The Australian bush owes its peculiarity, more than anything else, to Eucalyptus. No other continental forest or woodland is so dominated by a single genus. Other biomes on Earth have scleromorphs, most have grasses, and few are spared wholly from fire, but none has the combination that exists in Australia and has given the bush its indelible character. Eucalyptus is not only the Universal Australian, it is the ideal Australian—versatile, tough, sardonic, contrary, self-mocking, with a deceptive complexity amid the appearance of massive homogeneity; an occupier of disturbed environments; a fire creature.

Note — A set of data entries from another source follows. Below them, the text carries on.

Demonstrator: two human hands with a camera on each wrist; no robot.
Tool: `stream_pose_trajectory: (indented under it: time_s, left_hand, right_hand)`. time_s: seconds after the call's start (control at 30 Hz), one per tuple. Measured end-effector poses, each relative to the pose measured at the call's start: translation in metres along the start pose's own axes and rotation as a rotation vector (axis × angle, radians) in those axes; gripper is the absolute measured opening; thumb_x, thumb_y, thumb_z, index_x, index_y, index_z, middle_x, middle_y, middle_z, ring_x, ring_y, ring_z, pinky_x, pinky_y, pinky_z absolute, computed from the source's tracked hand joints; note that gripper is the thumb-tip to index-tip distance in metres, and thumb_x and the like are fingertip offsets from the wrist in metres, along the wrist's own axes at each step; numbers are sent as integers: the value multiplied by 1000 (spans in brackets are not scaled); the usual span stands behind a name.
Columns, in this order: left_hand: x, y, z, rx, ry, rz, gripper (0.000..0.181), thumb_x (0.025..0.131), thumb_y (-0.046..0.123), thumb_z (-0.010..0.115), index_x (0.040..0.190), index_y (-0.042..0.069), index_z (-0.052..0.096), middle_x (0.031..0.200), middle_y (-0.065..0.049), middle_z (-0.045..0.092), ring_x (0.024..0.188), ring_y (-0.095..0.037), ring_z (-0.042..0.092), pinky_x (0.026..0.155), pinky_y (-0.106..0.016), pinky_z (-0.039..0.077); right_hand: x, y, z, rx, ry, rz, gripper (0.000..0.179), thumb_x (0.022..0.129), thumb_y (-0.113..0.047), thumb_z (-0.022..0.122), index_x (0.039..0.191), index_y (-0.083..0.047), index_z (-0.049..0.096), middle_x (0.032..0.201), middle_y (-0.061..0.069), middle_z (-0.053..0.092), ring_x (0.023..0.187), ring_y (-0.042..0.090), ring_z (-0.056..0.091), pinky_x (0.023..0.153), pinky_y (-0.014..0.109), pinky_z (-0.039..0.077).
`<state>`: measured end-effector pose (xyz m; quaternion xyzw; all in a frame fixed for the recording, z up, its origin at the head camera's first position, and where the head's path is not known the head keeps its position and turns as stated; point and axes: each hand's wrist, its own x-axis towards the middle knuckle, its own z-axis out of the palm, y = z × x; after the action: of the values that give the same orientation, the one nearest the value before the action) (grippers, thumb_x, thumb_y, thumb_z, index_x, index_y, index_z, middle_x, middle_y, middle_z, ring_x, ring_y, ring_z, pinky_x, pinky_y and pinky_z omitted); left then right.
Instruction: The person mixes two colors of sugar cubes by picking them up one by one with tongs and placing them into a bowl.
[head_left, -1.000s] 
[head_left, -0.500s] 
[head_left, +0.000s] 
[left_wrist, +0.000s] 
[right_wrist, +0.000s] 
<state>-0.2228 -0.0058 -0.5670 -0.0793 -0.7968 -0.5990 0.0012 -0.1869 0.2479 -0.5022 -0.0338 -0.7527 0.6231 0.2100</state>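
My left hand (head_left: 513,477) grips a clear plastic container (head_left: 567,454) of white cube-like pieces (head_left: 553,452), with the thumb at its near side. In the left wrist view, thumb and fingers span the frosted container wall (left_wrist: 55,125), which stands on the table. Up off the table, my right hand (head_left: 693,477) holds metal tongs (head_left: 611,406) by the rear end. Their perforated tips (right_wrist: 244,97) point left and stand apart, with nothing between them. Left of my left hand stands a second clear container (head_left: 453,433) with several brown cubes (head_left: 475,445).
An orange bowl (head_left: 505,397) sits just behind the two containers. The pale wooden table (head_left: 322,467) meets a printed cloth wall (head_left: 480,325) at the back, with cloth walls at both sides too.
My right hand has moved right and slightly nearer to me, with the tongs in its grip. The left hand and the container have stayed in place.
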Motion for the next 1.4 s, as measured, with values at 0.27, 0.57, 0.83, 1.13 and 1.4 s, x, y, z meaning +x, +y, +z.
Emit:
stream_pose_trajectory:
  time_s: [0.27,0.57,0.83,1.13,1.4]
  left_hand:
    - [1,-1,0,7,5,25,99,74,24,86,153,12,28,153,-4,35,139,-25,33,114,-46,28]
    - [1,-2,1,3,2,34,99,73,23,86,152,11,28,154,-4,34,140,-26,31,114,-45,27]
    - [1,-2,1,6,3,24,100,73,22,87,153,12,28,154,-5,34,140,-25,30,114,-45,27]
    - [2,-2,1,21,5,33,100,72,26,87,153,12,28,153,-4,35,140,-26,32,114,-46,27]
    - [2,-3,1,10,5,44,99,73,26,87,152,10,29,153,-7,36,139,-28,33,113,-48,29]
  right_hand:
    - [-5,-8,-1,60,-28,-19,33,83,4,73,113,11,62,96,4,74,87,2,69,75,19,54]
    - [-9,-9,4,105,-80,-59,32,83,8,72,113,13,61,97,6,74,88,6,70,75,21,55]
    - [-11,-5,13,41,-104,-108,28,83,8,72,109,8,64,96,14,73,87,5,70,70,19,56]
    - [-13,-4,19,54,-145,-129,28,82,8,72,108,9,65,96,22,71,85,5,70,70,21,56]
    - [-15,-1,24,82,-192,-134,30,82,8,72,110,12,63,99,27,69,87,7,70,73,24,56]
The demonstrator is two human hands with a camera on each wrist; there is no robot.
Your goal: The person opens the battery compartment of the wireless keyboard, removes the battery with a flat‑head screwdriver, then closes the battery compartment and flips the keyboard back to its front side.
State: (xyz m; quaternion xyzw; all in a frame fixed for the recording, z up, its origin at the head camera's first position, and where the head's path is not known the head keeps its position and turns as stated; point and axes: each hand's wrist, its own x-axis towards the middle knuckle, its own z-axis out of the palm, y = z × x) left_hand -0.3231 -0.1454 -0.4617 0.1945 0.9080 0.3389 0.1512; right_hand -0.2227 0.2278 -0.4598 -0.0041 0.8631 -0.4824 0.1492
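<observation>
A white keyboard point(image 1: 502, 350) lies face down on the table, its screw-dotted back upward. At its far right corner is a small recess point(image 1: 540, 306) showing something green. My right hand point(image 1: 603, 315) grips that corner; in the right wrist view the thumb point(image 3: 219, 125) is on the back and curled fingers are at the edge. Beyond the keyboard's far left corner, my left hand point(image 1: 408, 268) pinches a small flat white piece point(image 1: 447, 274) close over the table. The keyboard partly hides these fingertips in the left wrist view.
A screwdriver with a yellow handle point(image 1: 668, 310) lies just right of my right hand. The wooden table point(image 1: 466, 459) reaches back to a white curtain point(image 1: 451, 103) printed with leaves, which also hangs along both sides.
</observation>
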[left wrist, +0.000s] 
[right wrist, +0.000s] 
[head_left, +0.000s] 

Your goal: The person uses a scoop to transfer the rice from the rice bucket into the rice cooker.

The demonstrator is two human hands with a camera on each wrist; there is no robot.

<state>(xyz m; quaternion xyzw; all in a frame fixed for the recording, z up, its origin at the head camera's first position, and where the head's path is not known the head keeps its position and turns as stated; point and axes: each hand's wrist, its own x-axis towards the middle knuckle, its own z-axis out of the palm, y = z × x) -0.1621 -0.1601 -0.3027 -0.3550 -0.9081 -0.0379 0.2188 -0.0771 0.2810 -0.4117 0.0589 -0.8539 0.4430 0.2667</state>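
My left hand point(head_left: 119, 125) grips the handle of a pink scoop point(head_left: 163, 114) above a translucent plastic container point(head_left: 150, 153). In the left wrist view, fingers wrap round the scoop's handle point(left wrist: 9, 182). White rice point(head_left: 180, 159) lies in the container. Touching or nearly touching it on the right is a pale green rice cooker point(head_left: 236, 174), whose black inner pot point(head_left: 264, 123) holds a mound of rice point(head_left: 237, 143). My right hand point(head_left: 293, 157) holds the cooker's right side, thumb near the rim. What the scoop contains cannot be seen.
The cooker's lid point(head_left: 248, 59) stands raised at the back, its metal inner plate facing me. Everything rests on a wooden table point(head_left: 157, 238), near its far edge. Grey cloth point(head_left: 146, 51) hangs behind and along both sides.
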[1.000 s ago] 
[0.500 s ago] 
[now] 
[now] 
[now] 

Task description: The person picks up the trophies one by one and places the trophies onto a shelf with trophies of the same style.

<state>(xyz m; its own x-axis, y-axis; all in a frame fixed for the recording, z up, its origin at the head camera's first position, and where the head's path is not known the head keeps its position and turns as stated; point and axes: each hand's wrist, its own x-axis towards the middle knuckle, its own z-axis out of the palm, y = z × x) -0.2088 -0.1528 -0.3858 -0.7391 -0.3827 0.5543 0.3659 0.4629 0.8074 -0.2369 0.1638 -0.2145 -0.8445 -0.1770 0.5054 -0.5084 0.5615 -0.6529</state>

But the ideal Australian is also the typical Australian. Its peculiar strengths delineate as well its weaknesses. The hostile environmental conditions that pushed the biota toward sclerophylly, the chronic disturbances that at once simplified and complicated the biotic ensemble, the alliance with fire that allowed a single genus to overrun a continent—all these were enormous strengths so long as those informing circumstances remained more or less in force. While the domain of fire in Australia had expanded, it ruled within an evolved order. If, however, those pressures were removed, if new biotic elements were introduced or significant portions extirpated, if the fire regime were reconstituted by new fuels or new sources of ignition, then those special traits could become liabilities.¹²

The bush was perhaps too dominated by Eucalyptus, and Eucalyptus perhaps too closely reliant on fire and, through fire, on Homo. The eucalypt was less a pyrophyte than a pyrophiliac: fire became a near addiction with its own peculiar perils. The tendency was to create more fire, as though the biotas linked by eucalypt and fire were a kind of chain letter, a leveraged biotic buyout sustained by ever-increasing infusions of fire. Any reform in the fire regime would upset not only the status of Eucalyptus but the entire bush. And in this complex biotic chemistry lies the colossal significance of the genus Homo, advancing on Pleistocene Australia with bold firesticks.